Please filter the data below down to the lines holding the string "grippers".

------

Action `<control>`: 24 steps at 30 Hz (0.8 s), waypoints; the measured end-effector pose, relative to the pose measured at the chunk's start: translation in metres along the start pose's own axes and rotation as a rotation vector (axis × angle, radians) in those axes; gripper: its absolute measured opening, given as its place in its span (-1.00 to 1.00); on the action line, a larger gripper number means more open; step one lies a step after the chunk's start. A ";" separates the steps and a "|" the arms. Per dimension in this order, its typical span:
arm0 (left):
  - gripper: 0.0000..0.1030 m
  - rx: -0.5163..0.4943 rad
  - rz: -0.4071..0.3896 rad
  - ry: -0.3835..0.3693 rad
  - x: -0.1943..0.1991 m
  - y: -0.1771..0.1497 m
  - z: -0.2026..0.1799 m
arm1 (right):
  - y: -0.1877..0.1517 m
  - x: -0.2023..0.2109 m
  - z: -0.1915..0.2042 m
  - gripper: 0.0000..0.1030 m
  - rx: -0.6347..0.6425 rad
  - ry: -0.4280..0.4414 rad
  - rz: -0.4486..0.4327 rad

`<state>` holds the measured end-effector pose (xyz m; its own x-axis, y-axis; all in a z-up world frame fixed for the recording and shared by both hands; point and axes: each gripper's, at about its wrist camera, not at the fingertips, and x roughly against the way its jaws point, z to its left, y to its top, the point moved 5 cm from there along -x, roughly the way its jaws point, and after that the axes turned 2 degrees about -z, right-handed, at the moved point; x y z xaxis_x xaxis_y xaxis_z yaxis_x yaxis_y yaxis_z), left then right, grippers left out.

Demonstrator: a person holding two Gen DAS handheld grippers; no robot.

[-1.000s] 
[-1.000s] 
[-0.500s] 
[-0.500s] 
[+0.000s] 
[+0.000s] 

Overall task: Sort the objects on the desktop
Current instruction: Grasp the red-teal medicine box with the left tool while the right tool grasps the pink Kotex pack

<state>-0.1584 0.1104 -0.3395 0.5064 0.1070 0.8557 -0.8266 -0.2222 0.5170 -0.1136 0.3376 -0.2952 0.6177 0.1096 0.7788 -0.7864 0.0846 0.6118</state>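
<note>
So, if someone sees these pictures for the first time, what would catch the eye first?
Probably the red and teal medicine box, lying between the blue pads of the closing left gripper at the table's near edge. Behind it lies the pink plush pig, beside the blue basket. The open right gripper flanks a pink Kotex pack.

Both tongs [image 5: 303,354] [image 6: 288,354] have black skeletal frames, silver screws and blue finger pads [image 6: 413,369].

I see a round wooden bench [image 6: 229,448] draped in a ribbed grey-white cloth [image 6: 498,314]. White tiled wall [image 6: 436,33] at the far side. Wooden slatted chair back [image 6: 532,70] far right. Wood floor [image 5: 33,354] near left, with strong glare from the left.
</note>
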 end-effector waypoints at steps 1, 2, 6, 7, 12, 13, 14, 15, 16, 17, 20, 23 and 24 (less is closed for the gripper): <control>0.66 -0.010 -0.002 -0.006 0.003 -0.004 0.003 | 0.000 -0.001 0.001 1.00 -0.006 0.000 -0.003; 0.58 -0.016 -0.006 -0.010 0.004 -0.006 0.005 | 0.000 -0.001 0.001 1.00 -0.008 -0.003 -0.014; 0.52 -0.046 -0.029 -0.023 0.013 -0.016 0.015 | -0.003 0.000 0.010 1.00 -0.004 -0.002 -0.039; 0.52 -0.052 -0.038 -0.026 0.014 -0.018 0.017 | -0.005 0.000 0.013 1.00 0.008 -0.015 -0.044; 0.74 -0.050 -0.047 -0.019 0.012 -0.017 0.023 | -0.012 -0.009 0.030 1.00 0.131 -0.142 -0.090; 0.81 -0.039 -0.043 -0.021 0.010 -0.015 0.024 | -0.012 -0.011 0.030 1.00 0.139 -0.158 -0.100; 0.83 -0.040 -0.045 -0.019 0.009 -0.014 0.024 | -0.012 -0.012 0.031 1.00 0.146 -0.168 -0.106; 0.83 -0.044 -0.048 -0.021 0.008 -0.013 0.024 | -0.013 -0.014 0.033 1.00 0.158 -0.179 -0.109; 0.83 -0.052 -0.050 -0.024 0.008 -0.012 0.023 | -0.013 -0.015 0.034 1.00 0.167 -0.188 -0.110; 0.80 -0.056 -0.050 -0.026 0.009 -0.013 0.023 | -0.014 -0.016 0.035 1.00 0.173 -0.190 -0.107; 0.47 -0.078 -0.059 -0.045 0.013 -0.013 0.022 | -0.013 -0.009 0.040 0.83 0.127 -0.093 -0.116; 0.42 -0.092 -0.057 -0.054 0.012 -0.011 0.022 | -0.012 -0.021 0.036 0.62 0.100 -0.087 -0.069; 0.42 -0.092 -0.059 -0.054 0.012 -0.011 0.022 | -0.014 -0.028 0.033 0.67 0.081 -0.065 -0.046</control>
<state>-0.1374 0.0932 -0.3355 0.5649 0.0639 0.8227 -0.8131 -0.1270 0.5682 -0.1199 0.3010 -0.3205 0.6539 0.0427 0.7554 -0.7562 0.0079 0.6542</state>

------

:: SOLUTION TO THE PROBLEM ::
`<state>` holds the measured end-effector pose (xyz m; its own x-axis, y-axis; all in a z-up world frame fixed for the recording and shared by both hands; point and axes: each gripper's, at about its wrist camera, not at the fingertips, and x roughly against the way its jaws point, z to its left, y to its top, the point moved 5 cm from there along -x, roughly the way its jaws point, and after that the axes turned 2 degrees about -z, right-handed, at the moved point; x y z xaxis_x xaxis_y xaxis_z yaxis_x yaxis_y yaxis_z), left then right, grippers left out.
Demonstrator: a person holding two Gen DAS handheld grippers; no robot.

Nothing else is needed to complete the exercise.